Introduction

In our quest for sustainable energy solutions, a pivotal challenge remains: reducing harmful emissions from the transport sector and electricity generation. As we have discussed in previous blogs, the European energy transition is crucial, and finding viable alternatives to fossil fuels is key. Enter biomethane, a potential solution that’s gaining traction. Its versatility extends across various applications, from home heating to vehicle propulsion and even electricity generation. Biogas and biomethane, in particular, are emerging as promising alternatives to traditional fossil fuels.

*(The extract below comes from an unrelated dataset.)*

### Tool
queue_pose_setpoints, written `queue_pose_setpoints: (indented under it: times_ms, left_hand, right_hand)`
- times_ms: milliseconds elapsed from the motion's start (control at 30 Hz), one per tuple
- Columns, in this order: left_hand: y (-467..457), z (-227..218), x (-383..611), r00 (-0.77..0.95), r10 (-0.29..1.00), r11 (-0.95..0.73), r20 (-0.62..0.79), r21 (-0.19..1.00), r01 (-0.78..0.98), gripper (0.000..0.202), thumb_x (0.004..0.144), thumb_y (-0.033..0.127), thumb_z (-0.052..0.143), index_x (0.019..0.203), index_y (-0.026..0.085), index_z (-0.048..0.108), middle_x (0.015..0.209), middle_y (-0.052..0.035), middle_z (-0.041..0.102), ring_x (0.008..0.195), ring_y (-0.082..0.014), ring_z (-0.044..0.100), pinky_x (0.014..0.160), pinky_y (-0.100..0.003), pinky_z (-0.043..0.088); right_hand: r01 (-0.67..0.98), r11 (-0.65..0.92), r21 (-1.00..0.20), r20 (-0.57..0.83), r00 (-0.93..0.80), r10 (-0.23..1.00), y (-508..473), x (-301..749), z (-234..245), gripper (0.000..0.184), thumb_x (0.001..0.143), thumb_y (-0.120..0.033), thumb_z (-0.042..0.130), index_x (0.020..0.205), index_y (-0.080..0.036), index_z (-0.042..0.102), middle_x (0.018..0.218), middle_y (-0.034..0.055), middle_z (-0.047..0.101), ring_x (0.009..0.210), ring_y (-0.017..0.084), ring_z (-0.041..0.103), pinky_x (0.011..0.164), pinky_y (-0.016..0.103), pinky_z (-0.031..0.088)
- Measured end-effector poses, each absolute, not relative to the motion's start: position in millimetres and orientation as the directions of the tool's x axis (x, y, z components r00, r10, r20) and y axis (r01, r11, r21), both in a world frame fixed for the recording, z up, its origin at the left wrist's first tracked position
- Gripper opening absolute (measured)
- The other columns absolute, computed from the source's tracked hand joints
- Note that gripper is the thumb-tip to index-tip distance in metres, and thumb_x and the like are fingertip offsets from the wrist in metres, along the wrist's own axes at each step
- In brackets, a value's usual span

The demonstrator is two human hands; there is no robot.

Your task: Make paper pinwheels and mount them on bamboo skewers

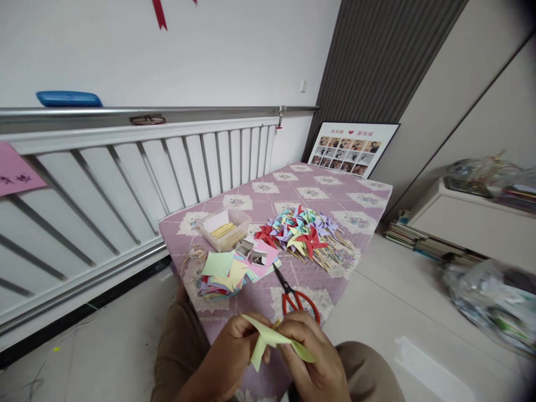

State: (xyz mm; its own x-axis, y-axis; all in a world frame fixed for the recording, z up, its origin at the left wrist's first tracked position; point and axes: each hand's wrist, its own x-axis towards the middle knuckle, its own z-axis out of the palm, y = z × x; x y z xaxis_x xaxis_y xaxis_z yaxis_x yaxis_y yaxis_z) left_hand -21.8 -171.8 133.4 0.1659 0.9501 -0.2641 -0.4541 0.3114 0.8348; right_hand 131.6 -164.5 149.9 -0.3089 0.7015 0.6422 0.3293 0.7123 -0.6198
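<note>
Over the near end of the table, a yellow-green paper pinwheel with cut, partly folded blades is between my hands. My left hand pinches its left side, and my right hand grips its right side with fingers curled around the paper. A small yellowish bit, perhaps a stick end, shows behind the paper. Just beyond my right hand lie scissors with red handles, their dark blades pointing away. A stack of coloured paper squares sits to the left, beside a small open box of metal pins.
A clear plastic box holds wooden sticks. Finished pinwheels in several colours are heaped at the table's middle right. The purple patterned tablecloth runs back to a photo board. A white radiator stands along the left.
</note>
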Motion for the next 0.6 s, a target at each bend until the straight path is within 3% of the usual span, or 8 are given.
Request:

Nevertheless, it’s essential to emphasize that the energy transition will be possible through a diverse mix of renewable sources, including hydro, biomass, solar, and wind power. Thus, while striving for ambitious targets, it’s crucial to maintain flexibility and embrace a holistic approach to achieving a sustainable energy future.

In 2021, the EU made significant strides, producing 3.5 billion cubic meters (bcm) of biomethane and 14.9 bcm of biogas. A European Parliament amendment to the proposed EU Gas Regulation (RePowerEU) lays down that Member States shall ensure that by 2030 at least 35 bcm of biomethane is produced and injected into the natural gas system. This initiative is crucial for safeguarding the security of the EU’s gas supply, decreasing dependence on fossil fuel gas imports and ensuring EU’s energy transition [1]. In the current geopolitical context, strengthening internal energy resilience serves as a key strategy for the EU. However, despite these ambitious goals, it seems achieving the targeted production of 35 bcm of biomethane (more detailed info in European Biomethane Potential and Future Projections) may be unfeasible due to a wide range of barriers. Let’s delve deeper into these barriers.

Challenges & Barriers

Feedstock Availability and Sustainability:

One of the major challenges lies in the insufficient availability of sustainable feedstock to meet the 35 bcm biomethane target in EU.  In the SEMPRE-BIO project, we delve into the challenges associated with the feedstocks of sewage sludge (used in CS1), green waste (CS2) and manure (CS3).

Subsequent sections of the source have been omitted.